WHAT IS BEING ASKED: Before you write out the listing, remove the pictures; everything else stays exactly as it is.
━━━━━━━━━━
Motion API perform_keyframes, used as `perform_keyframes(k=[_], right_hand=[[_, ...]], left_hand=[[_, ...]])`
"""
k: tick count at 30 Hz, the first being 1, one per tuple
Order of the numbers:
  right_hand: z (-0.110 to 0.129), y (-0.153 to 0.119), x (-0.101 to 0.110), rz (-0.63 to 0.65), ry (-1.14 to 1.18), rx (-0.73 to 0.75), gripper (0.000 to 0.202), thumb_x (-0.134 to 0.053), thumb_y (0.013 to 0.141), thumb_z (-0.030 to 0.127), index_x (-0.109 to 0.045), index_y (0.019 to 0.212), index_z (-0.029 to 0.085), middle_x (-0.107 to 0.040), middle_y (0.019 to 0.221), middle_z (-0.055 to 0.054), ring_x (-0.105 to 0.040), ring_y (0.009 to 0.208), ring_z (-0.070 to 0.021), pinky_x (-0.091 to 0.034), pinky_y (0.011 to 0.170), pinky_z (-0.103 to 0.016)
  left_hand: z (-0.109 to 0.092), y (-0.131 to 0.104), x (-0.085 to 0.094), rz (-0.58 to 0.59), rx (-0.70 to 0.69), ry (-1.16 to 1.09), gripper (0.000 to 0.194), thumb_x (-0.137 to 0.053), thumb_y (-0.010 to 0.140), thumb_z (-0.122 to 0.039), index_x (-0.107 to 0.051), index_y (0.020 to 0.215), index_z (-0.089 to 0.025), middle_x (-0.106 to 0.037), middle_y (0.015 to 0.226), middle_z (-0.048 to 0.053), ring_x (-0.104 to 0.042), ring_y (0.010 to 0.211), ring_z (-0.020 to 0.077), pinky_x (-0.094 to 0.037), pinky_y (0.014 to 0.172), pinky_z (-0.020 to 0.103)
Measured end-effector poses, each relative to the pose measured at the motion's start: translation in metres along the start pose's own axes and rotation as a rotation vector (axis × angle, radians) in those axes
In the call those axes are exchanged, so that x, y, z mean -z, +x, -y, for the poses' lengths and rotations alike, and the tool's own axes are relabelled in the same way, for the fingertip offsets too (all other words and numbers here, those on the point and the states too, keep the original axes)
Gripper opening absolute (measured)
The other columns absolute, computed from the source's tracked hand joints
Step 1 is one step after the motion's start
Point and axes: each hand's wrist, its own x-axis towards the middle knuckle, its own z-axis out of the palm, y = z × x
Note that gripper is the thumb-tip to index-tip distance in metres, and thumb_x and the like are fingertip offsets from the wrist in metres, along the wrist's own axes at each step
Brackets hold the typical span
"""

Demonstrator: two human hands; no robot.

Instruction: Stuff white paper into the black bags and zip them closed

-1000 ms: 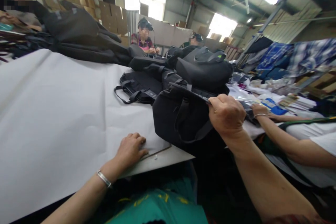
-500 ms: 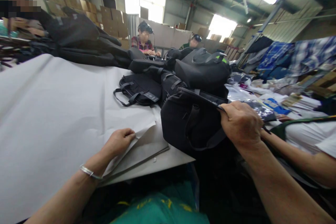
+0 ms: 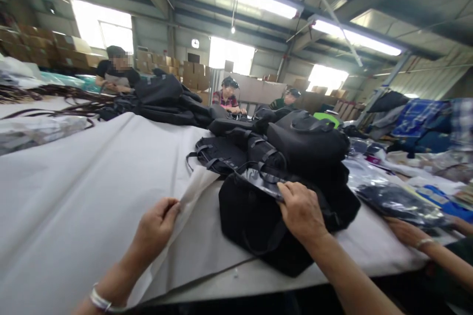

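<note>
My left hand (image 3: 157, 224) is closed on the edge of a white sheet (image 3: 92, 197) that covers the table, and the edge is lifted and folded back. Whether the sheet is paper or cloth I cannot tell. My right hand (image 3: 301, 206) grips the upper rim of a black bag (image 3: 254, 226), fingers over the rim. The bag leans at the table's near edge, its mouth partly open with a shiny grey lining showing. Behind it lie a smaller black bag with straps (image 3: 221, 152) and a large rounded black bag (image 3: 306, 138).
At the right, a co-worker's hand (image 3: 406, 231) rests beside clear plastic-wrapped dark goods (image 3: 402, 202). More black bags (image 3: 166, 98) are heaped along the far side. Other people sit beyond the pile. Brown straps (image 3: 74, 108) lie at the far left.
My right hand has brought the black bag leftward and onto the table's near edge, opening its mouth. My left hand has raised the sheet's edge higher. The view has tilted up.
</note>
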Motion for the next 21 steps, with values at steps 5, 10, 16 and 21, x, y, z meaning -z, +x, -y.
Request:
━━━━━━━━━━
SOLUTION TO THIS PROBLEM:
Motion API perform_keyframes, used as `perform_keyframes(k=[_], right_hand=[[_, ...]], left_hand=[[_, ...]])`
"""
k: tick count at 30 Hz, the first being 1, one per tuple
Order of the numbers:
  right_hand: z (-0.110 to 0.129), y (-0.153 to 0.119), x (-0.101 to 0.110), rz (-0.63 to 0.65), ry (-1.14 to 1.18), rx (-0.73 to 0.75), gripper (0.000 to 0.202), thumb_x (-0.134 to 0.053), thumb_y (0.013 to 0.141), thumb_z (-0.030 to 0.127), index_x (-0.109 to 0.045), index_y (0.019 to 0.212), index_z (-0.029 to 0.085), middle_x (-0.107 to 0.040), middle_y (0.019 to 0.221), middle_z (-0.055 to 0.054), ring_x (-0.105 to 0.040), ring_y (0.009 to 0.208), ring_z (-0.070 to 0.021), pinky_x (-0.091 to 0.034), pinky_y (0.011 to 0.170), pinky_z (-0.103 to 0.016)
  left_hand: z (-0.109 to 0.092), y (-0.131 to 0.104), x (-0.085 to 0.094), rz (-0.58 to 0.59), rx (-0.70 to 0.69), ry (-1.16 to 1.09), gripper (0.000 to 0.194), thumb_x (-0.137 to 0.053), thumb_y (-0.010 to 0.140), thumb_z (-0.122 to 0.039), index_x (-0.107 to 0.051), index_y (0.020 to 0.215), index_z (-0.089 to 0.025), middle_x (-0.106 to 0.037), middle_y (0.015 to 0.226), middle_z (-0.048 to 0.053), ring_x (-0.104 to 0.042), ring_y (0.010 to 0.211), ring_z (-0.020 to 0.077), pinky_x (-0.094 to 0.037), pinky_y (0.014 to 0.172), pinky_z (-0.020 to 0.103)
Measured end-effector poses, each relative to the pose measured at the motion's start: translation in metres along the start pose's own axes and rotation as a rotation vector (axis × angle, radians) in those axes
In the call those axes are exchanged, so that x, y, z mean -z, +x, -y, for the poses' lengths and rotations alike, and the tool's own axes are relabelled in the same way, for the fingertip offsets too (all other words and numbers here, those on the point and the states too, keep the original axes)
Gripper opening absolute (measured)
The other columns absolute, computed from the source's tracked hand joints
Step 1 is one step after the motion's start
Point and axes: each hand's wrist, its own x-axis towards the middle knuckle, its own z-axis out of the palm, y = z × x
Note that gripper is the thumb-tip to index-tip distance in metres, and thumb_x and the like are fingertip offsets from the wrist in metres, along the wrist's own axes at each step
Brackets hold the typical span
"""

Demonstrator: two human hands; no robot.

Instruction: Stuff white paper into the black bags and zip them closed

-1000 ms: 
-500 ms: 
+0 ms: 

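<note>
My left hand (image 3: 157, 224) is closed on the edge of a white sheet (image 3: 92, 197) that covers the table, and the edge is lifted and folded back. Whether the sheet is paper or cloth I cannot tell. My right hand (image 3: 301, 206) grips the upper rim of a black bag (image 3: 254, 226), fingers over the rim. The bag leans at the table's near edge, its mouth partly open with a shiny grey lining showing. Behind it lie a smaller black bag with straps (image 3: 221, 152) and a large rounded black bag (image 3: 306, 138).
At the right, a co-worker's hand (image 3: 406, 231) rests beside clear plastic-wrapped dark goods (image 3: 402, 202). More black bags (image 3: 166, 98) are heaped along the far side. Other people sit beyond the pile. Brown straps (image 3: 74, 108) lie at the far left.
My right hand has brought the black bag leftward and onto the table's near edge, opening its mouth. My left hand has raised the sheet's edge higher. The view has tilted up.
</note>
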Motion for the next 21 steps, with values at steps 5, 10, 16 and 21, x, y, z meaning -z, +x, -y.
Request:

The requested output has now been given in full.